Photo (cc) by Tobyotter
It may not surprise you that many older Americans don’t have the money they need to retire. Nearly one-third of people 50 and older have neither savings nor a traditional pension. Even among those who do save, many cannot put aside as much as they’ll need.
The answer: Aging in place
The savings deficit makes moving to an assisted living facility out of the question for many — maybe most –seniors, as the midrange cost for assisted living is $3,600 a month, and prices are much higher in many cities.
Fortunately, a new movement called “neighborhood villages” is starting to fill the money gap, letting older people avoid assisted living by staying put in their homes for most or all of their lives. The fact is that most of us, with money or not, would rather grow old in our own homes, AARP pollsters find. “Aging in place,” is the term often used.

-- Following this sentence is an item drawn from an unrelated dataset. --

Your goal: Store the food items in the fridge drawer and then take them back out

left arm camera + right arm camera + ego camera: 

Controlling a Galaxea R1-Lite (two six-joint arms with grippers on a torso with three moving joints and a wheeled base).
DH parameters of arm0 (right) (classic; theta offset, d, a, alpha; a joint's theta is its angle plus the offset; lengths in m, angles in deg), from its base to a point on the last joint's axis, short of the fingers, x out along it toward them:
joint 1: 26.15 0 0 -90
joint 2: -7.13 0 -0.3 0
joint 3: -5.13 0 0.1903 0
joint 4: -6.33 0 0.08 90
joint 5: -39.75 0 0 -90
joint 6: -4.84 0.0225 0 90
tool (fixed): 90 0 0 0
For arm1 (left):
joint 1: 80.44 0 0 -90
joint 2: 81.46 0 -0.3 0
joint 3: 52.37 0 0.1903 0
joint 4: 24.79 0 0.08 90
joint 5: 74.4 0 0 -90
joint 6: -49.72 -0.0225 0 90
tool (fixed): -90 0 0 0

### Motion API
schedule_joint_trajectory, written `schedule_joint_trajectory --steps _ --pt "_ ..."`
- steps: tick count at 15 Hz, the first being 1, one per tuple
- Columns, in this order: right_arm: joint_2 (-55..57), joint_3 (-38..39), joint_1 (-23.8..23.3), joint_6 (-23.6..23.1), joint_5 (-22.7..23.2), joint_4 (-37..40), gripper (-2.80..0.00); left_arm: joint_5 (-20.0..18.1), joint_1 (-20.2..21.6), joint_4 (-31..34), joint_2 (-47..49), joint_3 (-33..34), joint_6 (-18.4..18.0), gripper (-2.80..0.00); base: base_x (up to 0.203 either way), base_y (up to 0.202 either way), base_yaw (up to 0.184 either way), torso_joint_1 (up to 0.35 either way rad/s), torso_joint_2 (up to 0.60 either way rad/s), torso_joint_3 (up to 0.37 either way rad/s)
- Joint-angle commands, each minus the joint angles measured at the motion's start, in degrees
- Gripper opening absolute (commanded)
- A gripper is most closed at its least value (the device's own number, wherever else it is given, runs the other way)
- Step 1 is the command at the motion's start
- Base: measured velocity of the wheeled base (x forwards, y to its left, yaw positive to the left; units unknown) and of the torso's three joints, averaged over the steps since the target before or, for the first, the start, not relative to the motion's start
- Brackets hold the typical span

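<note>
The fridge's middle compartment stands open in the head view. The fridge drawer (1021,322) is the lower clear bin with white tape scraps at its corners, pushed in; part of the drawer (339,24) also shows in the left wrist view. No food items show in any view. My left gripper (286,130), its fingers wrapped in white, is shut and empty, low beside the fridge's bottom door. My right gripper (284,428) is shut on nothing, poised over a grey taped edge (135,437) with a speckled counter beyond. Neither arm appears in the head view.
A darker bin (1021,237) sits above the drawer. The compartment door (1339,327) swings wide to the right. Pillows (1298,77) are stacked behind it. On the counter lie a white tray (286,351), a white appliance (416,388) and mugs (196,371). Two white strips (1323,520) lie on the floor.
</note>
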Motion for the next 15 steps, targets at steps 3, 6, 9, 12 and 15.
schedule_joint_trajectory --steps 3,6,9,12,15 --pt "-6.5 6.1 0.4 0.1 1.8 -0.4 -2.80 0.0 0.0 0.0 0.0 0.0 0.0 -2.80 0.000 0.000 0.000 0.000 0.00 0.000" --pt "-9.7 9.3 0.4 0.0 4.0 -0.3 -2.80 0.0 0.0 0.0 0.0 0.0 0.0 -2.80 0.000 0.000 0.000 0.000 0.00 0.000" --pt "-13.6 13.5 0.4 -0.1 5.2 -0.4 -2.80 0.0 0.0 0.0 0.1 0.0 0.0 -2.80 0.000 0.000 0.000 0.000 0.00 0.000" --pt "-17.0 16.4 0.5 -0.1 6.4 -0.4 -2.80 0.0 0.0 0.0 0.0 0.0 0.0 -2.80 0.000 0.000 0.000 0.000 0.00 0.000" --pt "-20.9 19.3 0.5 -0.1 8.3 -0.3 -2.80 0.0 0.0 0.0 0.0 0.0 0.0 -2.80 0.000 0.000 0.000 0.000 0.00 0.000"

Pet walking to grocery runs
Village to Village Network, a nonprofit organization that encourages neighborhood villages and helps volunteers start them, describes the movement this way:
Villages are membership-driven, grass-roots organizations that, through both volunteers and paid staff, coordinate access to affordable services including transportation, health and wellness programs, home repairs, social and educational activities, and other day-to-day needs enabling individuals to remain connected to their community throughout the aging process.
3 main purposes
Villages vary in their particulars, but they provide three main components:
- They consolidate local services and make them available through a one-call concierge phone line connecting members with the help they need to keep living in their homes. Villages may offer a list of prescreened tradespeople like handymen, electricians, carpenters and plumbers, and discounts on services that members need, such as at-home care, for example. Member volunteers may provide other things — pet walking, grocery delivery, check-in calls, home maintenance help, errands and transportation to doctor appointments, for instance.
- Villages also support members’ physical health through exercises and activities.
- They strengthen social and emotional health through clubs, activities, outings and social events that support crucial friendships, connections and community.
Costs vary, but membership fees appear to run as high as several hundred dollars per person per year.
Network of villages
So far 190 grass-roots, member-run villages are up and running across the country, the network says. Another 185 or so are in the works for a total of some 25,000 members in the United States. Villages also have popped up in Australia, The Netherlands and Canada.
This map and list let you find villages where you live. A few examples:
- Beacon Hill Village in Boston was founded in 2001 and is the model for the fast-growing movement. Annual membership: $675 for an individual, $975 for households.
- Capitol Hill Village is one of two dozen villages in Washington, D.C. Founded eight years ago, it is another pioneer village. About half of its 400 members volunteer within the village. Annual membership: $530 for an individual, $800 for households.
- Monadnack at Home, in New Hampshire, has 90 member households and serves 10 rural communities. Annual membership: $450 for an individual, $600 for households.
Villages are supported by member fees, but some villages subsidize some of their memberships for those who have trouble paying.
Start a village where you live
- See articles and tools for starting a village at Village to Village Network. Membership, including videos, documents, articles, forums, mentoring, document templates, funding sources and use of the network site, is $375 a year. Groups exploring the concept can join for $100 for six months.
- Search the National Aging in Place Council’s directory of local service providers.
- Watch Judy Willett, former director of Village to Village Network, describe the movement’s origins in a TEDx Talk video.